The paper establishes a connection between Mixture of Experts (MoE) and self-attention, showing that self-attention can be expressed as a quadratic gating MoE, and proposes an active-attention mechanism that applies a non-linear activation to the value matrix, which outperforms standard self-attention in tasks like image classification, language modeling, and time series forecasting.

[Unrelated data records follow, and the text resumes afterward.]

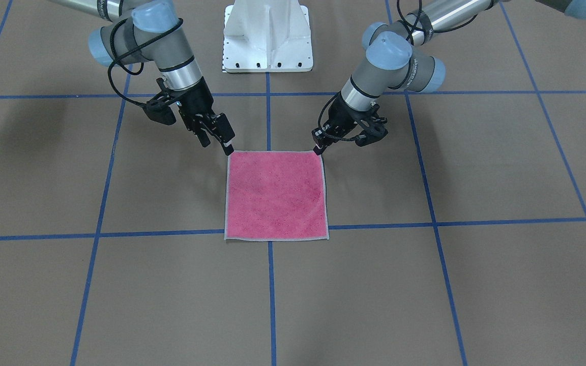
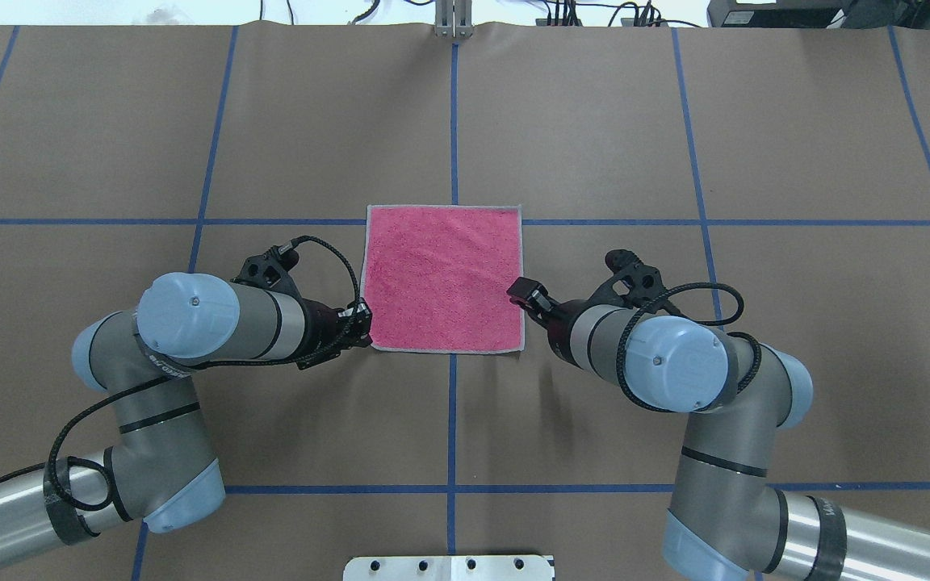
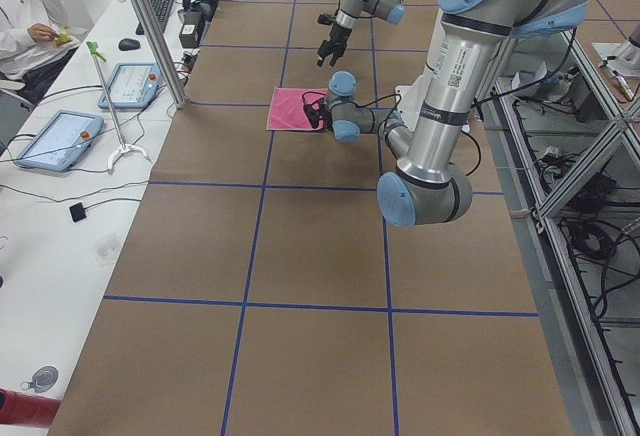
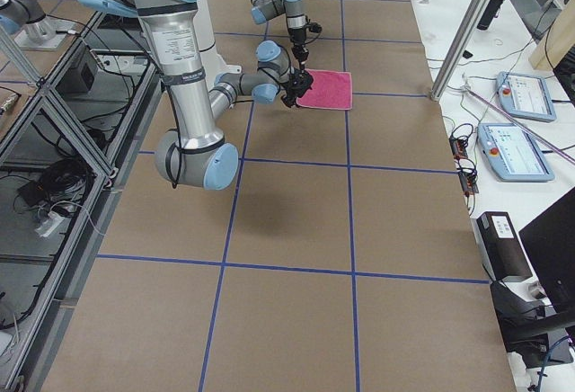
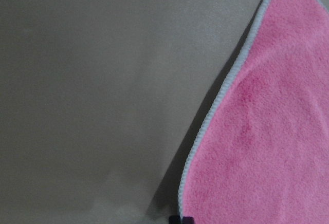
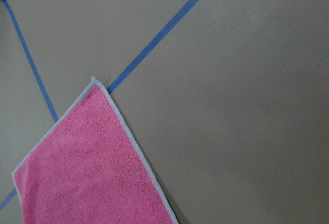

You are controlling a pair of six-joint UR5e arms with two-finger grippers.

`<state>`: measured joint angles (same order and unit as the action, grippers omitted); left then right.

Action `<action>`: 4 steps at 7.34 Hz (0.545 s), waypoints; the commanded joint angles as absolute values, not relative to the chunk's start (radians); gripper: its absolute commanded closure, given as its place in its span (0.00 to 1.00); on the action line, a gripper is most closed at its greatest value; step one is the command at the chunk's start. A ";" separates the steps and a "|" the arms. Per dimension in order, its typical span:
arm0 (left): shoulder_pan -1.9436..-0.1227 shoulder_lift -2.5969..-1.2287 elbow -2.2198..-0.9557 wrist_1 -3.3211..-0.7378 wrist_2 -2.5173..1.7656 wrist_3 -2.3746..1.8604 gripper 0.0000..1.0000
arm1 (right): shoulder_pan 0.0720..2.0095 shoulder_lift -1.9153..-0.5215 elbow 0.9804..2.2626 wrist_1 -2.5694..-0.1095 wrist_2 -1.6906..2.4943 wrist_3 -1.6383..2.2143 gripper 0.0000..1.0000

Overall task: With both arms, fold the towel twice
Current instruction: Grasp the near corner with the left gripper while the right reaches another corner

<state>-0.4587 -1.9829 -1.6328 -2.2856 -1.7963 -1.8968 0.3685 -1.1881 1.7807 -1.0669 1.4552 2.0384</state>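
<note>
The towel (image 2: 445, 282) lies flat, pink face up, at the table's middle; it also shows in the front-facing view (image 1: 275, 195). My left gripper (image 2: 362, 321) is low at the towel's near left corner, shown in the front-facing view (image 1: 318, 148), and looks shut on that corner. In the left wrist view the towel's edge (image 5: 216, 100) curls up a little over its shadow. My right gripper (image 2: 520, 290) hangs open just above the near right corner, also seen in the front-facing view (image 1: 216, 141). The right wrist view shows the towel (image 6: 87, 167) from above, with no fingers in it.
The brown table cover (image 2: 594, 121) carries blue tape lines (image 2: 454, 121). The white pedestal base (image 1: 267, 35) stands behind the towel on the robot's side. Operator desks with tablets (image 3: 60, 136) run along the table's far edge.
</note>
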 commanded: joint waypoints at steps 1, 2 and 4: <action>-0.459 -1.983 -1.632 -2.286 -1.796 -1.896 1.00 | 0.360 -1.140 1.717 -1.075 1.451 2.081 0.29; -0.459 -1.983 -1.632 -2.286 -1.796 -1.896 1.00 | 0.357 -1.135 1.707 -1.077 1.451 2.085 0.35; -0.459 -1.982 -1.632 -2.286 -1.796 -1.898 1.00 | 0.351 -1.129 1.712 -1.136 1.462 2.083 0.35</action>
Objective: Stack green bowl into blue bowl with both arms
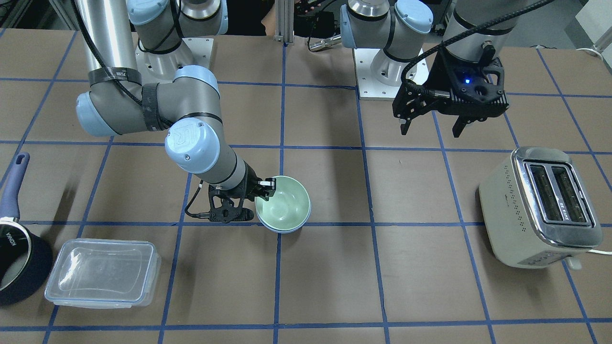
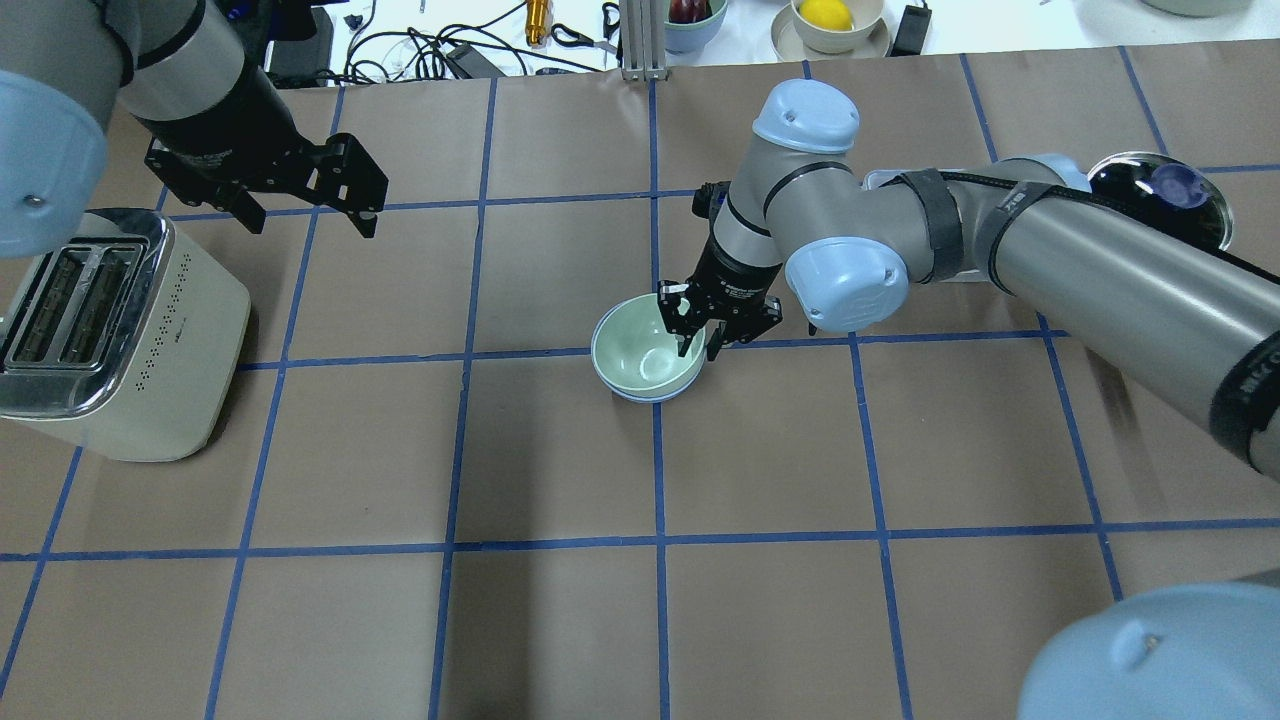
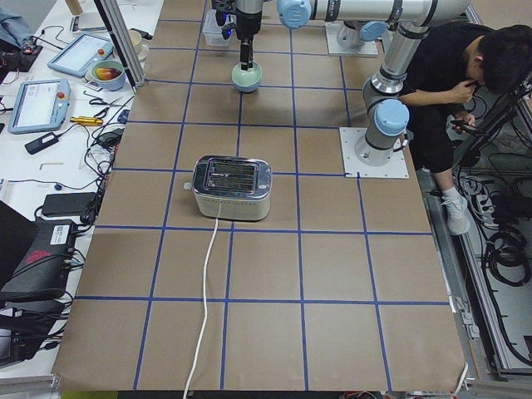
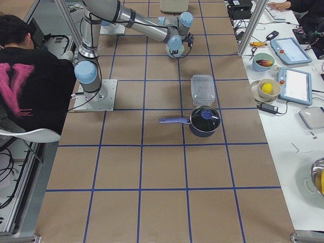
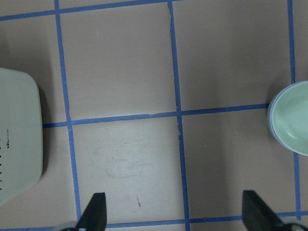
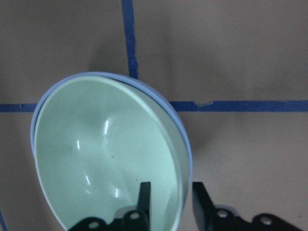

Mixture of Experts (MoE) models are well known for effectively scaling model capacity while preserving computational overheads. In this paper, we establish a rigorous relation between MoE and the self-attention mechanism, showing that each row of a self-attention matrix can be written as a quadratic gating mixture of linear experts. Motivated by this connection, we conduct a comprehensive convergence analysis of MoE models with two different quadratic gating functions, namely the quadratic polynomial gate and the quadratic monomial gate, offering useful insights into the design of gating and experts for the MoE framework. First, our analysis indicates that the use of the quadratic monomial gate yields an improved sample efficiency for estimating parameters and experts compared to the quadratic polynomial gate. Second, parameter and expert estimation rates become significantly faster when employing non-linear experts in place of linear experts. Combining these theoretical insights with the above link between MoE and self-attention, we propose a novel \emph{active-attention} mechanism where we apply a non-linear activation function to the value matrix in the formula of self-attention. Finally, we demonstrate that the proposed active-attention outperforms the standard self-attention through several extensive experiments in various tasks, including image classification, language modeling, and multivariate time series forecasting.